Friday, December 28, 2012

The Bipartisan Senate Reform Counteroffer

Eight Senators, four from each party, have now floated a Senate reform plan of their own. I blogged about this earlier today before we had seen the substance, but now that I have, here's an update of what I guess is going to be called the McCain-Levin proposal.

I think we need to break it down for two sets of situations. One is for majorities of 60 and up; the other is for any simple majority which doesn't reach 60 votes.

For the latter, the reform basically does nothing. Really: nothing. So as Congressional scholar Steven Smith tweeted, the "60-Vote Senate will remain alive and well." However: in my view, the talking filibuster proposed by Merkley and Udall would also leave the 60 vote Senate intact, so I don't consider losing it a big deal at all.

For the former, however, the bipartisan group is offering something that should make the Senate run smoother -- easier to go to conference, easier to get a bill to the floor, and on nominations, easier confirmation. Again, however, that's for 60+ vote majorities. In particular, for executive branch nominations other than cabinet posts, a handful of Senators could only delay things for a few hours, instead of the current possibility that they can make one non-controversial nominee last for a week.

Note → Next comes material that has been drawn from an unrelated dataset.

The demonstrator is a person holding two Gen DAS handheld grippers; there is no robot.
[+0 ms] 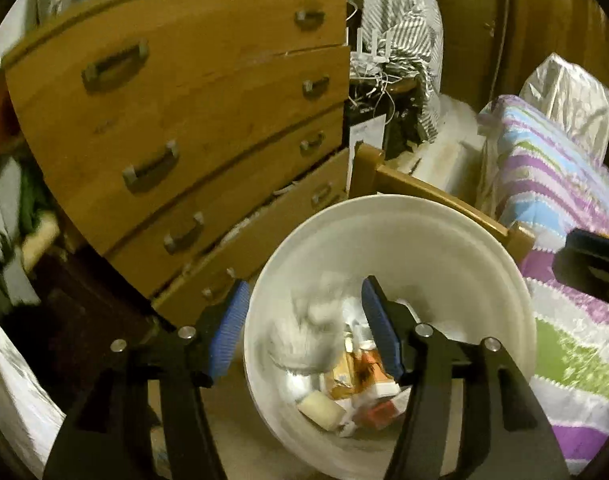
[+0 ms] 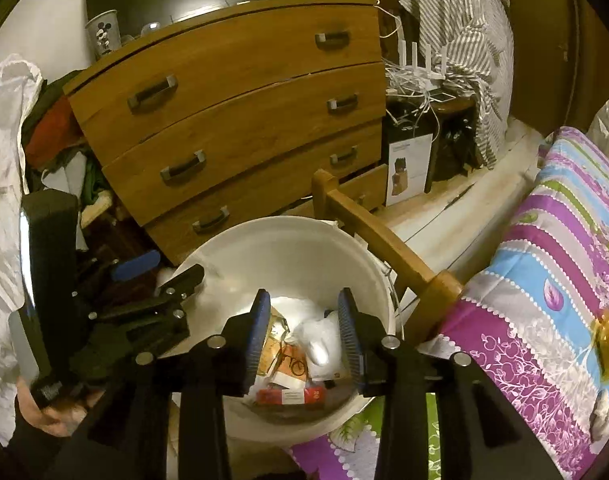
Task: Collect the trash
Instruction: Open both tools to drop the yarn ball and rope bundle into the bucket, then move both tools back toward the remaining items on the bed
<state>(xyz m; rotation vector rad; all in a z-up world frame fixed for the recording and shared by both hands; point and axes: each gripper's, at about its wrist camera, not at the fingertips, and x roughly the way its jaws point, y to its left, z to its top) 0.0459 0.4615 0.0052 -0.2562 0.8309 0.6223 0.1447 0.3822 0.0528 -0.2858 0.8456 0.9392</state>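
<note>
A white bucket (image 1: 444, 240) stands on the floor beside the bed and holds trash: a blurred crumpled white tissue (image 1: 308, 328), orange wrappers (image 1: 360, 372) and a red pack (image 2: 292, 396). My left gripper (image 1: 304, 320) hangs open and empty over the bucket's left rim. The tissue shows blurred between its blue pads, apart from them. My right gripper (image 2: 304, 332) is open and empty above the bucket (image 2: 288, 248). The left gripper also shows in the right wrist view (image 2: 160, 272), at the bucket's left edge.
A wooden chest of drawers (image 1: 192, 128) stands behind the bucket. The wooden bed frame (image 2: 380, 240) and striped bedspread (image 2: 544, 280) lie to the right. Clothes pile at the left (image 2: 56, 132). Cables and a router (image 2: 420, 64) sit by the chest.
</note>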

Indeed, if those reforms work as they would seem to, that would help majority parties in general, because it would free up Senate floor time overall. Remember, Senate time is limited; it's possible that something with plenty of votes might not reach the floor because other items, higher priority items, eat up lots of time.

The proposal also guarantees the minority party at least two amendments on any bill which is brought to the floor under a new procedure that would avoid a filibuster on a motion to proceed.

Other points:

* Ian Millhiser at Think Progress makes the point that this proposal works better for party leaders than for back benchers. That's especially true if those leaders would actually carry out suggested procedural (non-rules) changes, which would force Senators to park themselves on the Senate floor to make their own objections. I'm very skeptical that last part would happen, but I suppose it's true.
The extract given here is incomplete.